Oficialmente, as forças de segurança afirmaram que o objetivo era buscar guerrilheiros esquerdistas da Frente Farabundo Martí para la Liberación Nacional (FMLN). Depois da matança, os soldados puseram fogo em corpos e casas e deixaram o local, talvez achando que ninguém se daria conta do desaparecimento daquelas pessoas.
Calados pelo governo, os meios de comunicação locais quase não publicaram nada sobre o tema. Dois jornalistas estrangeiros, porém, decidiram visitar o local, porque tinham escutado um rumor sobre o caso, e desvendaram a história. Foram o norte-americano Raymond Bonner, do New York Times, e a mexicana Alma Guillermoprieto, do Washington Post. A partir daí, o caso ganhou projeção internacional e a cobrança por uma solução é uma demanda da população salvadorenha e dos organismos de direitos humanos.
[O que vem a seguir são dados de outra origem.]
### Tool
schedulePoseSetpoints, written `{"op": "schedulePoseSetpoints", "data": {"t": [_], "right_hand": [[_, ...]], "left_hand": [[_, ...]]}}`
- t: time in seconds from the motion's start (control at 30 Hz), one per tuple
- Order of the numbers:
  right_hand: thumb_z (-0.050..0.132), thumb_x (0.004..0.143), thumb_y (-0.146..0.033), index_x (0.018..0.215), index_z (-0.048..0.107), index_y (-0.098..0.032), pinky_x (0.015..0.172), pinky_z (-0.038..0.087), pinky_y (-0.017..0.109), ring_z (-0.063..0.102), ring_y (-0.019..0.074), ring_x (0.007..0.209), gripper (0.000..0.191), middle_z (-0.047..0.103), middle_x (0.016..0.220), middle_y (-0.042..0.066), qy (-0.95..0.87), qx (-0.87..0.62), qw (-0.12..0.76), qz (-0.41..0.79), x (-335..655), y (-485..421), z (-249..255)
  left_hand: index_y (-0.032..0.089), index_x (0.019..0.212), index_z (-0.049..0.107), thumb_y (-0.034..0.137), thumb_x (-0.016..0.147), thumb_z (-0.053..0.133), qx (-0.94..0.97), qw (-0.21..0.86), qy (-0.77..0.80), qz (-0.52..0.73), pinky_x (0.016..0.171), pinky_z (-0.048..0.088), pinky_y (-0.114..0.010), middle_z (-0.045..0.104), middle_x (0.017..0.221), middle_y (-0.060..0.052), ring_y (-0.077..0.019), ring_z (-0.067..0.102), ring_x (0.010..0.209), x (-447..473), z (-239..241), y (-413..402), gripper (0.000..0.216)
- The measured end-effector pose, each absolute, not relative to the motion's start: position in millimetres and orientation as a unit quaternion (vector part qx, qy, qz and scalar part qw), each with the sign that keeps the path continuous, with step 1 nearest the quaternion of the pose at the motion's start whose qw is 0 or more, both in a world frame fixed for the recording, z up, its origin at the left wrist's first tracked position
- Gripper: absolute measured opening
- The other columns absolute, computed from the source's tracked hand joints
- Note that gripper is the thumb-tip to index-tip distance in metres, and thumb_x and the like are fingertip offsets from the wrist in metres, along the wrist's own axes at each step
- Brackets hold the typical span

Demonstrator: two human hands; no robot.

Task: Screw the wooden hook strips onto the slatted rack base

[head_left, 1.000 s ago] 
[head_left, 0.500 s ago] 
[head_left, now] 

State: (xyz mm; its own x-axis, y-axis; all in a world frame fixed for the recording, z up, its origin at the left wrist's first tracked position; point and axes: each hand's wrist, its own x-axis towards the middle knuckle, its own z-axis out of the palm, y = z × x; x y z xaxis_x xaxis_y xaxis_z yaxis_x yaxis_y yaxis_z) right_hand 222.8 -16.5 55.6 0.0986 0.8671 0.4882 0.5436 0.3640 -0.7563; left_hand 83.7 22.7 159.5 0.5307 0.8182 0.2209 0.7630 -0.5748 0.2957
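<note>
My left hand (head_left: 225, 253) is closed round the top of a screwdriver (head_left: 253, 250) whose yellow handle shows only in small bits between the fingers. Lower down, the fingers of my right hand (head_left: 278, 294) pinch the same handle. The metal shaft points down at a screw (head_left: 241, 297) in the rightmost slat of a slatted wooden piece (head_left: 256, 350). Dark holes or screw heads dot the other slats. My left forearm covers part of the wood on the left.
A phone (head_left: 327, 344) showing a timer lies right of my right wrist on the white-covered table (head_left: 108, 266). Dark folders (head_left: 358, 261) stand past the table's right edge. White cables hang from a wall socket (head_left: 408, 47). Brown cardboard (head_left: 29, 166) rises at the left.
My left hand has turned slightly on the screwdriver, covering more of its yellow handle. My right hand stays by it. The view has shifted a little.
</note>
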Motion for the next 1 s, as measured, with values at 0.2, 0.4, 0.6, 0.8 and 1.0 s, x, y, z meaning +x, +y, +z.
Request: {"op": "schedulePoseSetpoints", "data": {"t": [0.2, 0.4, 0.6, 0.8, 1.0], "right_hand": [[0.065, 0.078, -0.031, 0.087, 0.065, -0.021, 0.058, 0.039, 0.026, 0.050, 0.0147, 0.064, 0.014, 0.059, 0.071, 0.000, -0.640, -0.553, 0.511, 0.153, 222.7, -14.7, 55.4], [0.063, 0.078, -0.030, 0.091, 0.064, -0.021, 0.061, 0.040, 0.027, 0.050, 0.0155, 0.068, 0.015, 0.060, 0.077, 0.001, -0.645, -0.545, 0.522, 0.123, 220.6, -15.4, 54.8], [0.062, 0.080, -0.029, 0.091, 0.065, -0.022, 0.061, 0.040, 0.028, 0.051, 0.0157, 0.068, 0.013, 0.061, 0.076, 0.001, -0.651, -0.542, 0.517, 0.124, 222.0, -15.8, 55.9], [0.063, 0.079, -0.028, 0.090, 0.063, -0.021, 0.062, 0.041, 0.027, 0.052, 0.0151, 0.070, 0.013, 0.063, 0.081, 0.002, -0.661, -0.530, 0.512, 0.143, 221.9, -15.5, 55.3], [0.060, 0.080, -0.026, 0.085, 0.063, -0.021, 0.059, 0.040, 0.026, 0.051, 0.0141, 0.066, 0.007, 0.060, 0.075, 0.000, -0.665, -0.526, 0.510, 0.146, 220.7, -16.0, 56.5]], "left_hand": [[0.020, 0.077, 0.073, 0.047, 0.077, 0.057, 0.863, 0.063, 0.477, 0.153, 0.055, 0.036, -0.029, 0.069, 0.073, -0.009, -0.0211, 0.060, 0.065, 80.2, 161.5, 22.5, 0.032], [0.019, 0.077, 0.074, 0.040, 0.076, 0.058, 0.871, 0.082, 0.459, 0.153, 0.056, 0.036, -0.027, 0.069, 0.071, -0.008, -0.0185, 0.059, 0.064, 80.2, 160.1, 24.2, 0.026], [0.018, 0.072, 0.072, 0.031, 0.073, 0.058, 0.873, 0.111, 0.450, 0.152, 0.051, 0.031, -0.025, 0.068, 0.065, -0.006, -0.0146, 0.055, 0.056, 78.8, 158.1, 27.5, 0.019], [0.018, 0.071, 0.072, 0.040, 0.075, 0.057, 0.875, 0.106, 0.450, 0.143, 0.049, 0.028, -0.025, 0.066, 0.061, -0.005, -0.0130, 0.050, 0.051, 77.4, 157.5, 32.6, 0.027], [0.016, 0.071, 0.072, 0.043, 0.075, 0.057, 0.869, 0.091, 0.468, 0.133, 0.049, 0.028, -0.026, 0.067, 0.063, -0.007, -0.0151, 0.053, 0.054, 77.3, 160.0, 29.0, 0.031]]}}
Mesmo assim, o julgamento atual só começou em 2016, quando foi derrogada a lei de anistia, e a Justiça iniciou o julgamento de 16 ex-militares envolvidos.
Num momento em que o país segue vivendo os problemas relacionados a instabilidade econômica e violência, que forçam a imigração, e, além disso, atravessa uma crise política em que o governo de Nayib Bukele avança contra as instituições, elucidar o que ocorreu em El Mozote é essencial.
Uma conclusão sobre o que ocorreu naquele dia e Justiça para as vítimas é uma demonstração de que o país repudia os abusos de direitos humanos. Justamente num momento em que o país volta a ter um líder autoritário, é mais do que necessário mostrar-lhe que certos limites jamais podem ser ultrapassados outra vez. Porque, se isso ocorrer, já não haverá mais impunidade.